Quelle: Frank Scheer

Bordesholm. In der Nachwuchsschmiede für die Rathäuser in Schleswig-Holstein ist derzeit wegen der Sommerferien nicht viel los: Aber die Planungen für die 6,3 Millionen Euro teure Modernisierung der Verwaltungsakademie Bordesholm (VAB) sind auf der Zielgeraden. Von April bis Juni 2017 soll der Variel-Bau aus den 1970er-Jahren an der Alten Landstraße abgerissen und bis zum Sommer 2018 durch einen Neubau ersetzt werden. Innenstaatssekretärin Manuela Söller-Winkler hatte am Freitag, wie berichtet, einen Förderbescheid über 3,16 Millionen Euro an den verantwortlichen Schulträgerverein der Städte und Gemeinden übergeben.

„Die Ausschreibung wird vorbereitet. Parallel laufen die Gespräche mit der Gemeinde Bordesholm. Bis spätestens Januar wollen wir den Auftrag an ein Unternehmen vergeben, das uns alles schlüsselfertig übergibt“, sagte Prof. Josef Konrad Rogosch, Leiter der Verwaltungsfachhochschule in Altenholz, der auch für Bordesholm verantwortlich ist. Die 3,16 Millionen Euro kommen aus einem neuen, 100 Millionen Euro umfassenden Finanzierungstopf des Bundes für finanzschwache Regionen. Die Freude über den Förderbescheid sei groß gewesen, obwohl weniger als die erhofften 3,5 Millionen überwiesen werden, so Rogosch. Bei der Ausschreibung und Vergabe arbeite die VAB ihm zufolge eng mit der Stadt Quickborn zusammen, die in den letzten Jahren mehrere Großprojekte realisiert habe.
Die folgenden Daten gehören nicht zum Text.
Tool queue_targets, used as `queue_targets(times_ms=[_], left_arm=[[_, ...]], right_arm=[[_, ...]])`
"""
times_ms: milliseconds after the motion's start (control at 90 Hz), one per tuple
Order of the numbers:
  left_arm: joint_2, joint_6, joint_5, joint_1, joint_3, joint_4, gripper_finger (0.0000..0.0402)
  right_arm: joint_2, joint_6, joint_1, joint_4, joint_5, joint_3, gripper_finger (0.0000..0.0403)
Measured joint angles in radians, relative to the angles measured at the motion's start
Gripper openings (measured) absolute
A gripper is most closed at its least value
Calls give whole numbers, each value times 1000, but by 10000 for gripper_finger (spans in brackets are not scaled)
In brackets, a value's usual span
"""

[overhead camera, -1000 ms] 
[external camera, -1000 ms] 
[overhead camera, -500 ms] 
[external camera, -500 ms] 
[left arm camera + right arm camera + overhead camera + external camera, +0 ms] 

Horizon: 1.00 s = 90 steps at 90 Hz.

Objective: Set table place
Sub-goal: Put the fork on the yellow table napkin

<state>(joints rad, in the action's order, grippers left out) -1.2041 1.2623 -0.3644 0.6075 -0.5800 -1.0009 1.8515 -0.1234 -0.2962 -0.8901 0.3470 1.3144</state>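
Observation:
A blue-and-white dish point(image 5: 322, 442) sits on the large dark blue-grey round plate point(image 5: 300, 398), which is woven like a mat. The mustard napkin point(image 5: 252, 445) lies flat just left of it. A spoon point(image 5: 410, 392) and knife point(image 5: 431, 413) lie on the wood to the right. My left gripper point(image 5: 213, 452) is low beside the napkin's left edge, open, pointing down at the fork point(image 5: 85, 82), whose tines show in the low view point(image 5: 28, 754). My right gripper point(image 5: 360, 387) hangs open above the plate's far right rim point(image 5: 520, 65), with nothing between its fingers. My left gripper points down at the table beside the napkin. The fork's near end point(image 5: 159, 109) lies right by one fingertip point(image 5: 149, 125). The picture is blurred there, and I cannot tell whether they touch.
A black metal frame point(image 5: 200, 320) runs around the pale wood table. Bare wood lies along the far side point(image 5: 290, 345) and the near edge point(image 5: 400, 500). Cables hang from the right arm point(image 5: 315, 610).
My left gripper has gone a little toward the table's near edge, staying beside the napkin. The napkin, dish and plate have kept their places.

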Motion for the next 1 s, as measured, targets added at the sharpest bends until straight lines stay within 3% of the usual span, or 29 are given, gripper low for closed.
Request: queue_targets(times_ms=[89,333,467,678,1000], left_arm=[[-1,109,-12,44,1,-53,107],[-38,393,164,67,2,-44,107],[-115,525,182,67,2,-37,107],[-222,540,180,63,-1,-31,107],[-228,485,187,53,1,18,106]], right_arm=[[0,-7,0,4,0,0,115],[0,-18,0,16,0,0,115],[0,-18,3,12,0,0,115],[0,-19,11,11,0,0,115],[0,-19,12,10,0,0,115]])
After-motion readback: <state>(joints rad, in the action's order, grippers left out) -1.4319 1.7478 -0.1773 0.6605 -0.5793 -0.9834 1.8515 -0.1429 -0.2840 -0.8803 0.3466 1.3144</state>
In dem Variel-Bau ist das Internat beheimatet. Die 75 Zimmer für die angehenden Verwaltungsfachangestellten, die zum Teil noch minderjährig sind, sind nicht mehr zeitgemäß, die sanitären Einrichtungen befinden sich auf den Gängen des vierstöckigen Gebäudes. Zudem gibt es ein Feuchtigkeitsproblem – Wasser dringt durch das Dach ein. „Das Ganze ist eine Modernisierung ohne goldene Wasserhähne“, so Rogosch. Angesichts eines sich abzeichnenden Fachkräftemangels auch im öffentlichen Dienst müsse man sich als Ausbildungsstätte attraktiv aufstellen. „Staubig war gestern lautet unser Motto.“

Der Neubau wird rund 5 Millionen Euro kosten. Rund 1,3 Millionen Euro steckt der Schulverein in die Modernisierung des 1992/93 gebauten Traktes und in neue Ausstattung. So werden neben 25 neuen Internatszimmern auch Seminarräume für bis zu 100 Personen geschaffen.
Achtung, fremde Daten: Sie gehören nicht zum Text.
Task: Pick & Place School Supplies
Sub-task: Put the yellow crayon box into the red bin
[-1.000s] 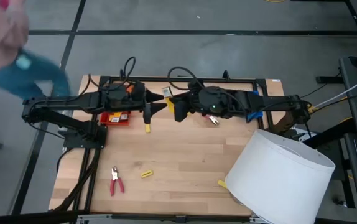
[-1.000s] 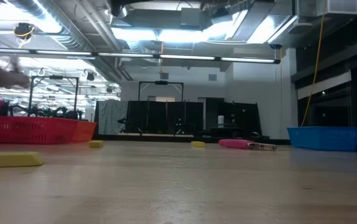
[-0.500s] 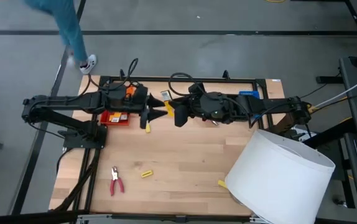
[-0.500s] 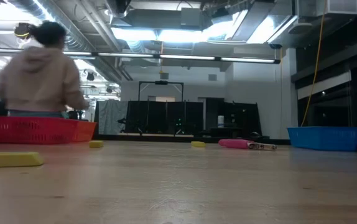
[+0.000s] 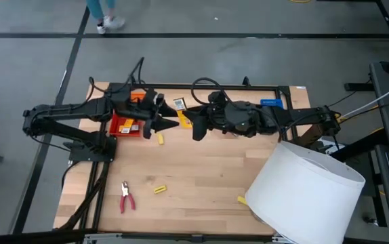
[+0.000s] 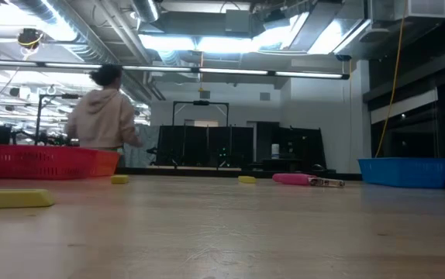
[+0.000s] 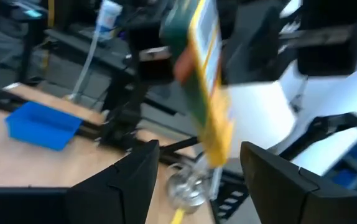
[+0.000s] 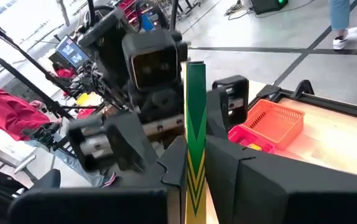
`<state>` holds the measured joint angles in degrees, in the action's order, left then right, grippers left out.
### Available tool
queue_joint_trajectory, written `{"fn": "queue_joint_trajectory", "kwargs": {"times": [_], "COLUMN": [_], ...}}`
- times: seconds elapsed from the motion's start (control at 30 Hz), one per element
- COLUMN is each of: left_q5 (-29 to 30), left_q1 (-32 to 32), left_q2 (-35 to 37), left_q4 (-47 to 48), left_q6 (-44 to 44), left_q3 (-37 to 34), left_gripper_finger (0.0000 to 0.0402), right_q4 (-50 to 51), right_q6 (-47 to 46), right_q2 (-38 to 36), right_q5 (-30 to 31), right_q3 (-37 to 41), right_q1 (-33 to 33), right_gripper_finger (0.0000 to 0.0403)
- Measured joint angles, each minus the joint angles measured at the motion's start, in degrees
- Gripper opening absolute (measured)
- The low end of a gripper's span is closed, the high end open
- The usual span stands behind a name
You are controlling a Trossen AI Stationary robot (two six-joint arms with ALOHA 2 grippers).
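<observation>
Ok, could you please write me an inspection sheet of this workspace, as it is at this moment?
Surface: wooden table, mostly bare.
Job's things: yellow-green pack held above the table; second pack near the far edge; yellow blocks; pliers; pink-handled pliers.
Clutter: orange tray, blue tray, white cylinder.
Grippers: right gripper shut on yellow-green pack; left gripper open, facing it.
Cables: black loops at the far edge.
Surroundings: person beyond the table.

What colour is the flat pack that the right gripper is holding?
The pack is green and yellow, clearest in the right wrist view.
</observation>
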<state>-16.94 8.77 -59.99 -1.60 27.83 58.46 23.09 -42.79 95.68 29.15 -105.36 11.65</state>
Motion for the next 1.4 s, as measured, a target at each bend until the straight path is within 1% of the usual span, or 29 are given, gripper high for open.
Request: {"fn": "queue_joint_trajectory", "kwargs": {"times": [0.2,0.4,0.5,0.67,0.93,1.13,1.17,1.3,1.4], "left_q5": [-4.9,-7.3,-8.3,-8.3,-8.4,-10.2,-10.4,-11.1,-11.5], "left_q1": [2.5,2.6,2.6,2.6,2.6,2.6,2.6,2.7,2.6], "left_q2": [-0.3,-2.4,-3.5,-4.9,-5.5,-5.5,-5.5,-5.5,-5.2], "left_q4": [-2.6,-7.8,-8.8,-9.5,-11.2,-11.3,-11.3,-11.3,-11.2], "left_q6": [4.5,7.8,8.4,8.9,8.6,8.0,8.0,8.0,7.8], "left_q3": [0.0,0.0,0.0,0.0,0.0,0.0,0.0,0.0,0.1], "left_gripper_finger": [0.0228,0.0228,0.022,0.0182,0.0095,0.0033,0.0028,0.0028,0.0029], "right_q4": [-0.6,-1.2,-1.2,-1.2,-1.2,-1.2,-1.3,-1.8,-3.6], "right_q6": [1.3,2.4,2.8,2.8,3.4,4.3,4.4,5.1,7.8], "right_q2": [0.0,0.0,0.0,0.0,0.0,0.0,0.0,0.0,0.0], "right_q5": [0.0,0.6,1.3,1.5,1.5,1.5,1.5,1.2,-0.1], "right_q3": [0.0,0.0,0.0,0.0,0.0,0.0,0.0,0.0,0.0], "right_q1": [0.1,0.1,0.1,0.1,0.1,0.1,0.1,0.1,0.1], "right_gripper_finger": [0.0039,0.0039,0.0039,0.0039,0.0039,0.0039,0.0039,0.0042,0.0061]}}
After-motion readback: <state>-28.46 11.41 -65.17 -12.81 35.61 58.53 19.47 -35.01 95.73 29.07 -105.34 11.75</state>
Während des Abrisses und der Bauphase kann es zu Einschränkungen kommen. VAB-Leiter Rogosch geht aber nicht davon aus, dass die Alte Landstraße voll gesperrt werden muss. „Das Ganze wird auch möglichst lärmschonend erfolgen“, versprach er. Für die Unterbringung der Internatsschüler wird an einer Übergangslösung für ein Jahr gearbeitet.